Inscrições podem ser o ‘manual de instruções’ ilustrado mais antigo da história, dizem especialistas.
Por Galileu; Super Interessante.
Uma equipe de arqueólogos encontrou uma espécie de “manual de instruções” para o submundo egípcio, segundo um estudo publicado no Journal of Egyptian Archaeology. Os registros têm ao menos 4 mil anos e são, provavelmente, o “livro” ilustrado mais antigo da história.
O “guia” dá as instruções necessárias para que as almas dos mortos consigam deixar os corpos e chegar a Rostau, o reino do deus da morte Osíris. Esse livro já era conhecido anteriormente, e é chamado de “Livro dos Dois Caminhos”. Essa espécie de manual de instruções para que espíritos deixassem o corpo sem vida, como o nome adianta, mostrava que existiam duas vias principais – por terra e pelo mar. Mas nenhuma delas era lá muito tranquila. Para dar um final feliz à sua jornada e conquistar a vida eterna em um julgamento comandado pelo próprio Osíris, almas tinham de enfrentar demônios e atravessar anéis de fogo do submundo.
Para Rita Lucarelli, especialista em egiptologia da Universidade da Califórnia, essa obra é um exemplo do quanto o povo do Antigo Egito refletia sobre a mortalidade. “Os egípcios eram obcecados com a vida em todas as suas formas”, disse, em entrevista ao The New York Times. “Para eles a morte era uma nova vida.”
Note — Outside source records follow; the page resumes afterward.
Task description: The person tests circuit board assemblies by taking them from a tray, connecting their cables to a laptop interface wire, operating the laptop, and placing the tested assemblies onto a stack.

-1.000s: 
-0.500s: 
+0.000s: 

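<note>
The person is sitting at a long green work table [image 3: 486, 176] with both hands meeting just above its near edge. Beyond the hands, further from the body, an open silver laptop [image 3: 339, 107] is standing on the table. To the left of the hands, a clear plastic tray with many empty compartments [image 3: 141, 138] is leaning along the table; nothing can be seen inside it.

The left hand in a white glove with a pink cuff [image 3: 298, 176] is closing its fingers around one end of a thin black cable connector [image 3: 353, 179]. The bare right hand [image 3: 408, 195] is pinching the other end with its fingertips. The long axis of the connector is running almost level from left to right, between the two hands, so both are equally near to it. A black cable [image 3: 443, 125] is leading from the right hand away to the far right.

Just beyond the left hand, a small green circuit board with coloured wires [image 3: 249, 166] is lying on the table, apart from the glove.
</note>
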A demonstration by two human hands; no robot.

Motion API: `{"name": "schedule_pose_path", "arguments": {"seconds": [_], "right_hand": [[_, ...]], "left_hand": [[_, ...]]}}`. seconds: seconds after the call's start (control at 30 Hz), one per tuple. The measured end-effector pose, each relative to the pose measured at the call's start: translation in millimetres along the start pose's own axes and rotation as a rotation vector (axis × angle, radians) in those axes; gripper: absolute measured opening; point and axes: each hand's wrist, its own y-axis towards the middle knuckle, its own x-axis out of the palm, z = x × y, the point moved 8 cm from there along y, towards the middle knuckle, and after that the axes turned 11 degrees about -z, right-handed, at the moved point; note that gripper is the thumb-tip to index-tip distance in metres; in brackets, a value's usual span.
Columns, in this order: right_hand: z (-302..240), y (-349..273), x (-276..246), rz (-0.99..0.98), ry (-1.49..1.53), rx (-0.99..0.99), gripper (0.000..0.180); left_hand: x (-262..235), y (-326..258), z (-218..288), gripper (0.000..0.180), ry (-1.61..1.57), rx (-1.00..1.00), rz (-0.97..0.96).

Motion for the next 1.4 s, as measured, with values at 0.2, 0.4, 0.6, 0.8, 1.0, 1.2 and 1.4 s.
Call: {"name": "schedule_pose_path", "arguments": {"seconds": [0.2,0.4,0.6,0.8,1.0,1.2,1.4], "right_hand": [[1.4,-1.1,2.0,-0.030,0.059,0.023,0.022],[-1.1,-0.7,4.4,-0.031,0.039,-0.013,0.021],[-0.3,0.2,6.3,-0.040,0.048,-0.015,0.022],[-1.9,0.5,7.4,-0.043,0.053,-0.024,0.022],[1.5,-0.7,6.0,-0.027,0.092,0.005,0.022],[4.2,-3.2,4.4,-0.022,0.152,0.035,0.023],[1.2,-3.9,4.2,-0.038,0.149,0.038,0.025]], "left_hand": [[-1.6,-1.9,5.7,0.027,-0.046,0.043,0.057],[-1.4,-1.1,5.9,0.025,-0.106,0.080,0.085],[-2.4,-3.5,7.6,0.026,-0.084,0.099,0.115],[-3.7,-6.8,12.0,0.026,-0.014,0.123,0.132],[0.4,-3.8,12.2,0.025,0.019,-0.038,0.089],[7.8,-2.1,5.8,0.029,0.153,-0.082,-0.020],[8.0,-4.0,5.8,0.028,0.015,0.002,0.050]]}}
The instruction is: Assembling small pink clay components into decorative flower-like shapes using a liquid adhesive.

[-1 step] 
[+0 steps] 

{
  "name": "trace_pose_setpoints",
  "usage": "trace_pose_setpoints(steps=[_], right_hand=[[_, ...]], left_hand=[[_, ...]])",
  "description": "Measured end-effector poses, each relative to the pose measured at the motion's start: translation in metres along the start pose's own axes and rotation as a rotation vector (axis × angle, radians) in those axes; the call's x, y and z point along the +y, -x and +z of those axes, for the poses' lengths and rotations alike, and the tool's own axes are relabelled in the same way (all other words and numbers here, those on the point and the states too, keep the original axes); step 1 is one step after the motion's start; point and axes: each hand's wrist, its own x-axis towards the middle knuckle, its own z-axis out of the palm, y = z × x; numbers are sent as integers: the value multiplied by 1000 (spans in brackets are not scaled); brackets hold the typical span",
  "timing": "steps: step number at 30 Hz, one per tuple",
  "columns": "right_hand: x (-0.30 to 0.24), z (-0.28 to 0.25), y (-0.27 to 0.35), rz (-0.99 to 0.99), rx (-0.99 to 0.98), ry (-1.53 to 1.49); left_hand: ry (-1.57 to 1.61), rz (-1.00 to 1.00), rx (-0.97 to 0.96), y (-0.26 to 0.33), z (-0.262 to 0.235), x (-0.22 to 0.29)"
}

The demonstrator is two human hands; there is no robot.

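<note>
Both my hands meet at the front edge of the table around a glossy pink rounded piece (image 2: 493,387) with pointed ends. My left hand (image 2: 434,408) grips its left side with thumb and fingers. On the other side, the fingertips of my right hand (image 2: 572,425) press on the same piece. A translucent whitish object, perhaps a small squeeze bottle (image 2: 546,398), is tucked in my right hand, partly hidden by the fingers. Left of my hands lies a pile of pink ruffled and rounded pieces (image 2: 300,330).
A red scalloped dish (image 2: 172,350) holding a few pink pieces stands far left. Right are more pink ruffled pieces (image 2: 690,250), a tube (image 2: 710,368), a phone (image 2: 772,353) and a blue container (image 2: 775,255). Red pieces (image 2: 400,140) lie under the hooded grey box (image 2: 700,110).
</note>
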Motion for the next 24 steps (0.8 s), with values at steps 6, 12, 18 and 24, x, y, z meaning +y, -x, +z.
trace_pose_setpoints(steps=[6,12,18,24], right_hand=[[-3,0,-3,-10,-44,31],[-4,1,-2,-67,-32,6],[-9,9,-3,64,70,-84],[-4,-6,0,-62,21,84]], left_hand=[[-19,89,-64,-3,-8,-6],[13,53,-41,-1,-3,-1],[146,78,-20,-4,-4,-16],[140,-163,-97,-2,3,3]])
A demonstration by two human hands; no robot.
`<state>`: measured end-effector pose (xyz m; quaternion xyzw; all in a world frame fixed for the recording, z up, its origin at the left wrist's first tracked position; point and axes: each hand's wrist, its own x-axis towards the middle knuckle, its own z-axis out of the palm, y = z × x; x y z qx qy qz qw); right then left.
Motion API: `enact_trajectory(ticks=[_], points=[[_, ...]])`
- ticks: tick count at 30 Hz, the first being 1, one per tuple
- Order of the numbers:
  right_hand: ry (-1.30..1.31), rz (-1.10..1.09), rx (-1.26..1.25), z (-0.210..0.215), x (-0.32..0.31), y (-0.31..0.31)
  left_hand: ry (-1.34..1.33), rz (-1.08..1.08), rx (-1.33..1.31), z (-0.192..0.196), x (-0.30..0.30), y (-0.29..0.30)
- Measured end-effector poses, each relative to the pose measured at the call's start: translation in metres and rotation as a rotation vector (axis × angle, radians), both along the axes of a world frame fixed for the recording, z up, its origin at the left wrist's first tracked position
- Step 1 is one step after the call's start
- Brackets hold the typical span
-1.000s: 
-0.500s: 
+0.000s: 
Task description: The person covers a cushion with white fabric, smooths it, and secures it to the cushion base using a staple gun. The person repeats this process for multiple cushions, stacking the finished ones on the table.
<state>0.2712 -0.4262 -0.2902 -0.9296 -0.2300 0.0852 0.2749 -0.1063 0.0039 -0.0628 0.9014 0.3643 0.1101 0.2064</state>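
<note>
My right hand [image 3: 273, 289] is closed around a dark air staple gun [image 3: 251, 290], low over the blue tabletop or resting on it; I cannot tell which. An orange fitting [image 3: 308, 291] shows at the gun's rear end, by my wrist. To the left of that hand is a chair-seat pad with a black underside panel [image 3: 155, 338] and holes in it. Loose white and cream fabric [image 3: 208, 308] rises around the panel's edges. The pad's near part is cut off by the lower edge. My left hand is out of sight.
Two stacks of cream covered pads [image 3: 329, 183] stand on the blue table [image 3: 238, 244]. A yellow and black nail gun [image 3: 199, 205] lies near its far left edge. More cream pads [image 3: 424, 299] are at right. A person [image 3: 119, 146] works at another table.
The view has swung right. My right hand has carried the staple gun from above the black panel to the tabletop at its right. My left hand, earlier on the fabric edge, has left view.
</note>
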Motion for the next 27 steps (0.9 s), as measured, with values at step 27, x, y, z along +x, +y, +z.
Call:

As duas jornadas descritas nos livros eram verdadeiras odisseias: as almas deveriam enfrentar tarefas complicadas, como confrontar demônios, atravessar o fogo, dentre outras provações hercúleas. De acordo com Harco Willems, autor do estudo, o sucesso na vida após a morte exigia aptidão para a teologia misteriosa, tal como o domínio de feitiços e o conhecimento do submundo em seus mínimos detalhes.
Por isso o “Livro dos Dois Caminhos” era tão importante. Afinal, chegar ao reino de Osíris dava às almas a oportunidade de passar por um tribunal que, se decidisse a favor do espírito, o tornaria um deus imortal.
O mais antigo
De acordo com arqueólogos, décadas de escavações só revelaram 25 cópias desse guia mortuário
Harco Willems encontrou a tumba em um complexo com outros sarcófagos já estudados no Egito, mas como a instalação estava abaixo do local escavado anteriormente, ele acredita que os outros arqueólogos tenham ignorado aquela parte do mausoléu. Infelizmente, a maior parte do conteúdo da tumba havia sido saqueado ou destruído por fungos, mas dois painéis de cedro continuavam lá.
Analisando as inscrições na madeira apodrecida, Willems percebeu que aqueles registros eram uma versão do “Livro dos Dois Caminhos”. Além disso, ele notou que os escritos se referiam ao reinado do faraó Mentuhotep II, que governou até 2010 A.C. Segundo ele, isso sugere que o “guia” fora escrito ali antes de qualquer outro livro do tipo já encontrado.
O conceito de “livro” usado pelos pesquisadores é diferente daquele que conhecemos hoje – que se popularizou na Europa a partir do século 15, com a prensa de Gutenberg. No Egito Antigo, manuais funerários do tipo eram entalhados e pintados na madeira dos sarcófagos.
A descoberta mais recente estava na porta da tumba que guarda os restos mortais de Ankh, uma mulher egípcia de classe abastada. Boa parte do conteúdo da tumba acabou sendo saqueado ou deteriorado pela ação de microrganismos. Na tampa de cedro do caixão, por exemplo, havia figuras gravadas com tinta e hieróglifos feitos à faca – e coloridos, depois, nas cores preta ou vermelha. O que restou do manual de instruções foram os fragmentos que você vê abaixo.
De acordo com o especialista, cada uma das versões desse “manual” tem particularidades. No caso dessa, o começo do texto está cercado por uma linha vermelha designada como “anel de fogo”. “O escrito é sobre o deus do sol passando por esse anel protetor de fogo para alcançar Osíris”, explicou Willems.
Apesar de pertencer a alguém do gênero feminino, o sarcófago em questão trazia uma peculiaridade: a versão do Livro dos Dois Caminhos cravada nele estava escrita como se aconselhasse o espírito de um homem. De acordo com os pesquisadores, a hipótese mais provável é que a versão original do texto tivesse Osíris como protagonista – o que fez com que a cópia mantivesse os pronomes de tratamento masculinos. Se esse problema de transcrição dificultou ainda mais a tarefa a ser cumprida pela alma de Ankh em sua trajetória pós-morte, isso já é outra história.